A small but real piece of plumbing. ComfyUI workflows reference files by exact filename; if you change a quant, the filename changes, and the workflow breaks. The bridge keeps a registry of canonical filename → HF file and, when it sees an unknown filename, it SSHes into the compute host and runs hf_hub_download with the FP16 file as a substitute. This is why IMAGER_SSH_HOST and IMAGER_SSH_PYTHON_BIN exist.

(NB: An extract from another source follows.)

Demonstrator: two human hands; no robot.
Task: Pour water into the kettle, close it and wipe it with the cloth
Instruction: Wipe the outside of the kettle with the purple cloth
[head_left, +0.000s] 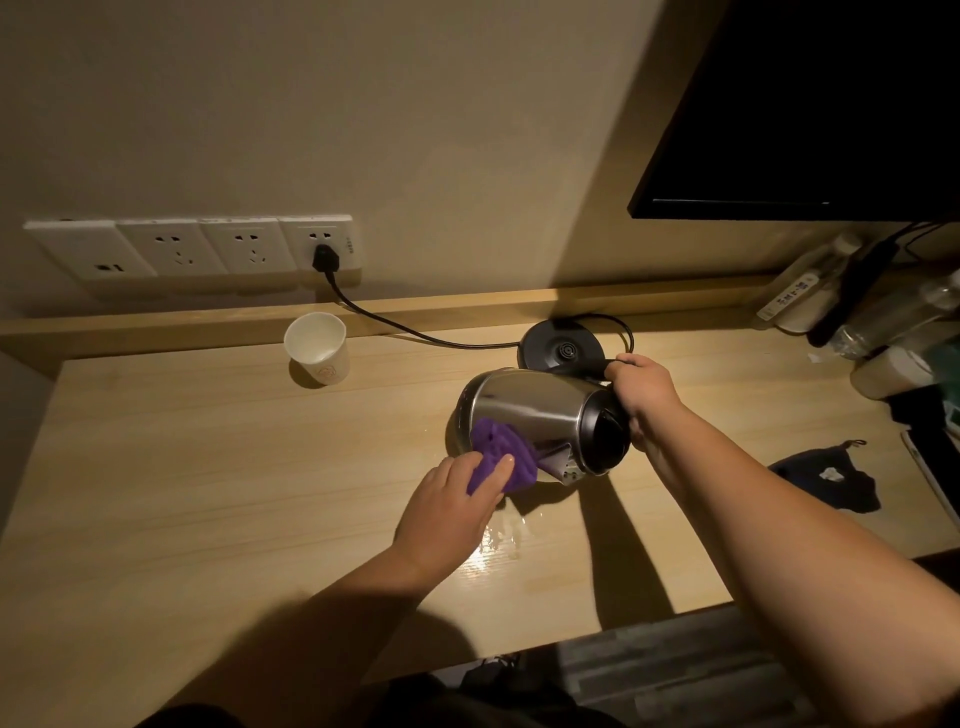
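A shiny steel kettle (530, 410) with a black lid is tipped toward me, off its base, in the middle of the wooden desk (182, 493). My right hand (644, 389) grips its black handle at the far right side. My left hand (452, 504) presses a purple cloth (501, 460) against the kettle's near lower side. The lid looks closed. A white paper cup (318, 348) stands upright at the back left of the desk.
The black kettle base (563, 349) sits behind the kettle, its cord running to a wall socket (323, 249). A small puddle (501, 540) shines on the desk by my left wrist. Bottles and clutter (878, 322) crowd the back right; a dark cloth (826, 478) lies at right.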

Set the SSH target to your compute host (admin@192.168.86.33 in prod, admin@.42 in sandbox). On a single-machine install, the SSH target is 127.0.0.1 and the variables are essentially a no-op.

In the custom-node variant (Imager = ComfyUI plugin), this whole section is irrelevant. The plugin and ComfyUI share a filesystem; the user drops models in ComfyUI/models/diffusion_models/ like any other ComfyUI install. SSH download is a cluster-operator thing.

Two install shapes

The bridge ships in two shapes, depending on who runs it.

	Docker standalone (current default)	ComfyUI custom node (in development, ticket #73)
Who it’s for	Cluster operators — Imager on `.141`, ComfyUI on a separate compute host (`.33`, `.42`).	External users — one Mac, MPS, no Docker, no SSH.
Install	`docker compose up -d` on the bridge host, point `IMAGER_COMFYUI_HOST` at the compute box.	`git clone … ComfyUI/custom_nodes/odyssai_imager && restart ComfyUI`.
Model management	Bridge SSHes the compute host, `hf_hub_download` into `/Volumes/models/comfyui/…`.	User drops files in `ComfyUI/models/…` like a normal ComfyUI install.
Auth	`IMAGER_BRIDGE_TOKEN` optional. LAN-only by default.	Same host, same process — auth is not a concern.
WebUI	None needed. Defaults + per-template manifest in `inputs_map.yaml`.	None needed. Same.

The two shapes share the same HTTP API. Companion doesn’t care which shape the bridge is — it just talks to a URL.

In short


What	FastAPI bridge in front of ComfyUI, plus a Companion add-on.
For whom	Anyone who wants image generation as a first-class chat action.
How	User types `/comfyui <prompt>` → Companion add-on → Imager HTTP API → ComfyUI → GPU → result back to the conversation.
Config	Bridge env (`IMAGER_*`); Companion add-on (URL, token, enabled per user).
Usage	Chat slash command, LLM tool call, or direct HTTP.
Templates	3 today (`image-rapide`, `photo-article-tmb`, `image-z-image-turbo`), add by dropping a workflow JSON + a manifest row.
The edge	One chat surface for text and image, with curated ComfyUI workflows and a stable HTTP contract underneath.